En ouvrant tout grands les bras aux migrants, avant de se rétracter, puis de changer à nouveau d’avis, donnant ainsi l’impression de naviguer à vue, Angela Merkel a commis l’automne dernier une faute politique. Face à un afflux massif sur le flanc Sud-Est des Allemagnes, il a fallu, à plusieurs reprises, que l’excellent Ministre-Président de Bavière, Horst Seehofer (CSU), donne de la voix pour ramener la Chancelière à la raison. La Bavière, premier Land à encaisser le choc : la frontière sud-orientale, c’est elle, justement.

 

Le 10 septembre dernier, ici même, dans l’épisode no 24 (sur 144) de ma Série Allemagne, je racontais «Le Grand Exil », l’arrivée en 1945, dans une Allemagne détruite et vaincue, de ces millions d’Allemands venus de l’Est, où certains étaient implantés depuis Frédéric II, voire avant. Ces réfugiés n’ont trouvé, en guise de Mère Patrie, qu’un pays dévasté, des villes rasées, une nation vaincue, où tout était à reconstruire. Eh bien ce pays-là, en cendres comme il ne l’avait jamais été depuis la Guerre de Trente Ans (1618-1648), les avait accueillis. Des millions de bouches supplémentaires à nourrir !

 

J’ai vécu chez l’un d’entre eux, un Allemand de Pologne, qui avait fait la guerre à l’Est, me l’a racontée par le détail, avait juste pu franchir l’Elbe au printemps 1945, échappant aux Soviétiques, mais… tombant aux mains des Américains, qui l’ont quasiment laissé crever de faim dans un camp de prisonniers (cette Histoire-là commence à sortir, il y a tant et tant à dire encore, sur cette période). Cet homme, qui avait combattu les Russes pendant quatre ans, n’éprouvait aucun ressentiment à leur égard, alors qu’il n’appréciait que modérément la présence de l’Oncle Sam en Allemagne.

 

Alors, beaucoup de gens se disent : « Si une Allemagne totalement détruite a été capable d’accueillir des millions de réfugiés en 1945, une Allemagne en pleine santé, celle d’aujourd’hui, doit bien pouvoir faire de même ». La question est pertinente. Et mérite réponse.

 

Ce qu’il faut absolument comprendre, c’est que les réfugiés de 1945 sont des Allemands.
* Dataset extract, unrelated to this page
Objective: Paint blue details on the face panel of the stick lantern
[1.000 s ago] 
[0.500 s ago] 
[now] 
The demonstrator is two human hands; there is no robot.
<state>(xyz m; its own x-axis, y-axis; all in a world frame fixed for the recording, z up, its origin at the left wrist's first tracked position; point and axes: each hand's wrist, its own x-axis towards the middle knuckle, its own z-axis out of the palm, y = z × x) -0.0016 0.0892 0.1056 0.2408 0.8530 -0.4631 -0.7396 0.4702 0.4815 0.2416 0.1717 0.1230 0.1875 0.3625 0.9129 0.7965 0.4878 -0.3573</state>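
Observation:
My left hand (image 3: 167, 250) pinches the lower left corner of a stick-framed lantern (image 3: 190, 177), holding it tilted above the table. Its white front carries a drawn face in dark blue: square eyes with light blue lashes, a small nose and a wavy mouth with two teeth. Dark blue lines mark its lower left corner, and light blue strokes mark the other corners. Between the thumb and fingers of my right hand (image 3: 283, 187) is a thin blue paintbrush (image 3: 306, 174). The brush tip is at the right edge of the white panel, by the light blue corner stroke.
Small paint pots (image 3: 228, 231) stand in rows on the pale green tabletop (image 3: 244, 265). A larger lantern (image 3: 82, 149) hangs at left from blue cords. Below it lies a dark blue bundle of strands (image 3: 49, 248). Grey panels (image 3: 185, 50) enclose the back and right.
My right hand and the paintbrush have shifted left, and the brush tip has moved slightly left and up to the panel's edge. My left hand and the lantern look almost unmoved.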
Qu’ils viennent de Roumanie, de Lituanie ou d’Ukraine, que leurs ancêtres aient émigré dans le dix-huitième siècle du grand roi Frédéric ou même plus tôt, ils sont Allemands. Reconnus comme tels par les Allemands d’Allemagne, même si d’aucuns les prennent de haut, je vous renvoie aux descriptions géniales de Günter Grass, qui sait de quoi il parle. Ils sont Allemands, au même titre que les Français d’Algérie qui remontent vers la Métropole en juillet 1962, sont Français.

 

Ils sont Allemands, parce que le concept germanique de nationalité, justement mûri au dix-huitième, pensé, théorisé pendant tout le dix-neuvième, fondé sur le droit du sang, établit que la « Gemeinschaft », l’appartenance commune, peut transcender les frontières. D’ailleurs, ces Allemands de 1945, qui refluent de contrées orientales parfois lointaines, parlent allemand.

 

Cette communauté d’appartenance n’est évidemment pas la marque des migrants actuels. Ils viennent, comme on sait, d’autres contrées. Avec d’autres langues, d’autres traditions, d’autres coutumes, d’autres visions du monde. Leur sort est tragique, c’est certain. Leur souffrance, réelle. Leur besoin d’accueil, indéniable. Leur intégration en Allemagne sera difficile, elle exigera du temps. Ce sera à eux de s’adapter. Certains y parviendront, d’autres non. Il n’est pas du tout certain que le corps social allemand, plus fragile qu’on ne l’imagine, puisse si facilement les assimiler. L’Allemagne est aujourd’hui un pays prospère, mais demain ?

 

Dès lors, la comparaison avec 1945 ne tient pas. Croire que tout va bien se passer, c’est ne vouloir voir, comme la frange la plus libérale du patronat allemand, que l’aubaine d’une main d’œuvre, pas trop regardante sur les conditions sociales et salariales. Or, justement, le génie du modèle bismarckien, précurseur des contrats collectifs et de nos grandes assurances sociales, c’est une très grande sensibilité aux conditions de travail. L’Allemagne, contrairement à ce qu’on croit, n’est absolument pas un pays de tradition économique libérale. Si ce n’est dans sa composante rhénane, qui est justement sociale.

 

Surtout, le parallèle avec 1945 évacue totalement la notion de « Gemeinschaft ». Ce mot, tellement important dans la langue allemande (on connaît son opposition avec « Gesellschaft ») nous ramène à l’intimité d’une communauté d’appartenance. Le surgissement d’une altérité numériquement pesante ne va pas de soi en Allemagne, c’est un euphémisme.

 

Ces éléments-là, Mme Merkel, qui a grandi en DDR, doit bien les avoir en tête. Dès lors, face à l’afflux de migrants, pourquoi cette navigation à vue ? Pourquoi cette absence de cap ? Un jour, elle dit « Bienvenue à tous ! », une semaine après, suite aux appels du Ministre-Président de Bavière, elle se rétracte, puis elle change à nouveau de direction, puis elle gère comme elle peut les événements dramatiques de Cologne. Oui, Berlin manque de cohérence. Oui, l’Allemagne doit impérativement écouter la voix de M. Seehofer, qui appelle à un retour de « l’Obergrenze ». Oui, Berlin doit écouter Munich. Non, la situation n’a rien de comparable avec celle de 1945.